The ruling confirms that federal agencies have the right to reuse information already collected from the public and sends a strong message that the regulated community cannot use the Paperwork Reduction Act (PRA) as a tool to slow down or stop agency actions related to the dissemination and use of information. While the Act requires agencies to obtain approval for any new collection of data in order to minimize the burden on entities required to provide information to the government, the judge's ruling confirms that agencies need not get OMB approval for each and every reuse of information already collected.

"The dismissal sends a clear message to those attempting to use the Paperwork Reduction Act as a means for blocking agency responsibility for carrying out their regulatory obligations and disseminating public information," said Gary Bass, executive director of OMB Watch. "Community groups and those who support the community right-to-know about toxic chemicals in communities and neighborhoods should be very happy with the judge's decision."
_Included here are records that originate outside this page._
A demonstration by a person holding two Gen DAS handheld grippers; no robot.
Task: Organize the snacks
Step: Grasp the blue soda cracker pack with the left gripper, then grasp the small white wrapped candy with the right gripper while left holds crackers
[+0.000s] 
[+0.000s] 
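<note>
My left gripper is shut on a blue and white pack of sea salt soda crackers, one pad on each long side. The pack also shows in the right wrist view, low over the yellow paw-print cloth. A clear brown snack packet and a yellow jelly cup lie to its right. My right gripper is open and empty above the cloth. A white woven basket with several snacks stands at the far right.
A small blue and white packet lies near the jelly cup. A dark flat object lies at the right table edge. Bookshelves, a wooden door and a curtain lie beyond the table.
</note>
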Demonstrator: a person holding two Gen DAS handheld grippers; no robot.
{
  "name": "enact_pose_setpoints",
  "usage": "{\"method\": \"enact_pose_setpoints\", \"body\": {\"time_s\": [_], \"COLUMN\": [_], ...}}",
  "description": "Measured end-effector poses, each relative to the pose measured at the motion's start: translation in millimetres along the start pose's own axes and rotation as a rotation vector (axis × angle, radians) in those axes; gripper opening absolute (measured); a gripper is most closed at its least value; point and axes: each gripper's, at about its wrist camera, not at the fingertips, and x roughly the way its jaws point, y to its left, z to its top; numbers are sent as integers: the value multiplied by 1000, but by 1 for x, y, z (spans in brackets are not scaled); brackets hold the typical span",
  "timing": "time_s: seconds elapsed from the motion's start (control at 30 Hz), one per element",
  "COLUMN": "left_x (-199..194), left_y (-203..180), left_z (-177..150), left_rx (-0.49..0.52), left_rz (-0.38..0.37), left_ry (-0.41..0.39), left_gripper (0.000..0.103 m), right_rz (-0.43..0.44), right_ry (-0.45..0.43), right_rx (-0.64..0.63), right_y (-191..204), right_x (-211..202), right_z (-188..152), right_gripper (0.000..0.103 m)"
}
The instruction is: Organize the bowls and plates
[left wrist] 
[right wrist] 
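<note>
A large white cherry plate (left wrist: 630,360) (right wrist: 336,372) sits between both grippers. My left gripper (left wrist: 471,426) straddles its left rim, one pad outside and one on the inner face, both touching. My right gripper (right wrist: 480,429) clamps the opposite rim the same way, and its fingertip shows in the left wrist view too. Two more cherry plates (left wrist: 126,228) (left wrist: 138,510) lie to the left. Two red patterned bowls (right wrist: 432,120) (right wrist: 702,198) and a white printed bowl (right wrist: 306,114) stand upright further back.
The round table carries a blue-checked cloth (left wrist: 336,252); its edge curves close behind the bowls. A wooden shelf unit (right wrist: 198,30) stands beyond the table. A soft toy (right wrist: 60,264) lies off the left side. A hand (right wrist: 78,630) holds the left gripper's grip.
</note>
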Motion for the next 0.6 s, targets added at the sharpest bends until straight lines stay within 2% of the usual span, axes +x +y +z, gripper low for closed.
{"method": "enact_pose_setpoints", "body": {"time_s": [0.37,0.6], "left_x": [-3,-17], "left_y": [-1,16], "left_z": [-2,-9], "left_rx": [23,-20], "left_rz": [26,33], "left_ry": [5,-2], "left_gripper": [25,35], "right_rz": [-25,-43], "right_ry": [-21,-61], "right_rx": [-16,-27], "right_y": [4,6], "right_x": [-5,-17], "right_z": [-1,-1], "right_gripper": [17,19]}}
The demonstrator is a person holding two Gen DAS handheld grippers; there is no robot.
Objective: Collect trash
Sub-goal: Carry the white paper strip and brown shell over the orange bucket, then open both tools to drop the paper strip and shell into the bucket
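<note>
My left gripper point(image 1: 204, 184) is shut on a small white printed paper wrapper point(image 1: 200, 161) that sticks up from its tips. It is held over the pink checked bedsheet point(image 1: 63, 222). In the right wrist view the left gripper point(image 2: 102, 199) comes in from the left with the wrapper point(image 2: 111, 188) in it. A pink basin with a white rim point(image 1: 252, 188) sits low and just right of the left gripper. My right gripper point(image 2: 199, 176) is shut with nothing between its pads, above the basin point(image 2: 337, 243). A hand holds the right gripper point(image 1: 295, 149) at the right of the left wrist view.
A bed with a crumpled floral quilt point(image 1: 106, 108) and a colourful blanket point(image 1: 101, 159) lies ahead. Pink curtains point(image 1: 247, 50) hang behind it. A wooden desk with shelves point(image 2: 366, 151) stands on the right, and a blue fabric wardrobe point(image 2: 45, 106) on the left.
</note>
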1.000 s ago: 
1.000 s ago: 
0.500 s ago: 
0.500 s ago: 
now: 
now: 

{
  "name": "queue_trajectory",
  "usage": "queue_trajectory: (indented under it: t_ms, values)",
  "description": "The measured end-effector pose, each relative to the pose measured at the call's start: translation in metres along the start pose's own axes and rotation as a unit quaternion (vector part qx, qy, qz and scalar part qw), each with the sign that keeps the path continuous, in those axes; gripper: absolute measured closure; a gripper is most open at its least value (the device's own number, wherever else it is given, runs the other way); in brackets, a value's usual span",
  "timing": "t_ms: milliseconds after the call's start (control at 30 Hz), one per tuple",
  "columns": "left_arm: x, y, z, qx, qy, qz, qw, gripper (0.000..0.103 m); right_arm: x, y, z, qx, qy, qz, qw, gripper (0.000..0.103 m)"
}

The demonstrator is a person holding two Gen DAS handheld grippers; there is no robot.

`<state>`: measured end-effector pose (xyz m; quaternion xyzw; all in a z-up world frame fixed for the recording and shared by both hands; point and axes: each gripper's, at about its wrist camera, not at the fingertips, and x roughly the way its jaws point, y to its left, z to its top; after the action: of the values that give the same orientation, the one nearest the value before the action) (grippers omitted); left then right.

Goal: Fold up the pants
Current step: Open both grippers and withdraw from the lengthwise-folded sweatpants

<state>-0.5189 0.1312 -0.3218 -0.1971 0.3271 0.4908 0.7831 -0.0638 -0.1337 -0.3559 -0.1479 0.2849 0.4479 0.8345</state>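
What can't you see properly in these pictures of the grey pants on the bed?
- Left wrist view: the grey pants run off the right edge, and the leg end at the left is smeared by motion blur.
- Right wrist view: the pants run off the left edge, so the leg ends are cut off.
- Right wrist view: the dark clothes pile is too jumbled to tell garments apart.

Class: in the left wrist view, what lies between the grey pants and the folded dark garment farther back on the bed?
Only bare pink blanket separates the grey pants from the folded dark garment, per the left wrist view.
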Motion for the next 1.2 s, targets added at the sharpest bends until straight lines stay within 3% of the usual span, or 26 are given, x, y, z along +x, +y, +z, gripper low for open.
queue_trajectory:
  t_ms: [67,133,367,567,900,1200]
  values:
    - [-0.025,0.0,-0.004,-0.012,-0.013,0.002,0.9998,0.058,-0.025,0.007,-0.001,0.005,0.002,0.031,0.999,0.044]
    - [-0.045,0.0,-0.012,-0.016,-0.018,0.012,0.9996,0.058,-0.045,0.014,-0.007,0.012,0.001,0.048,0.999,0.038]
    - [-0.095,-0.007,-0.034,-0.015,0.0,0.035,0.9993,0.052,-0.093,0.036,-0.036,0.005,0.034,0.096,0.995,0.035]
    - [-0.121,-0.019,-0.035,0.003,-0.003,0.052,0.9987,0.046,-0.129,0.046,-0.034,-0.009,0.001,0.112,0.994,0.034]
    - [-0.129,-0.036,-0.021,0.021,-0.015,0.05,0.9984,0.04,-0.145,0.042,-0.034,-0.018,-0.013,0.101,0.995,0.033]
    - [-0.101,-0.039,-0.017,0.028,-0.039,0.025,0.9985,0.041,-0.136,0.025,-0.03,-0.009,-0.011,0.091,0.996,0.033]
Observers say the decision may have turned on the procedural question of whether the Paperwork Reduction Act allowed for citizen lawsuits for alleged violations of PRA. The judge may have decided that the plaintiffs, including Jim Tozzi, a Deputy Administrator of the Office of Management and Budget's Office of Information and Regulatory Affairs during the Reagan Administration and currently president of a firm that represents business interests in regulatory matters, and the Chamber of Commerce, which claimed to represent several industry sectors that fall under the SFI Project, had no authority to sue EPA. The Act does not explicitly permit private citizens to sue under the Act except in one instance dealing with whether there is an OMB "control number" on government forms. Rather, enforcement of the Act is primarily the responsibility of OMB, agencies, and Congress.

The judge's complete opinion in the case is expected in the next few days.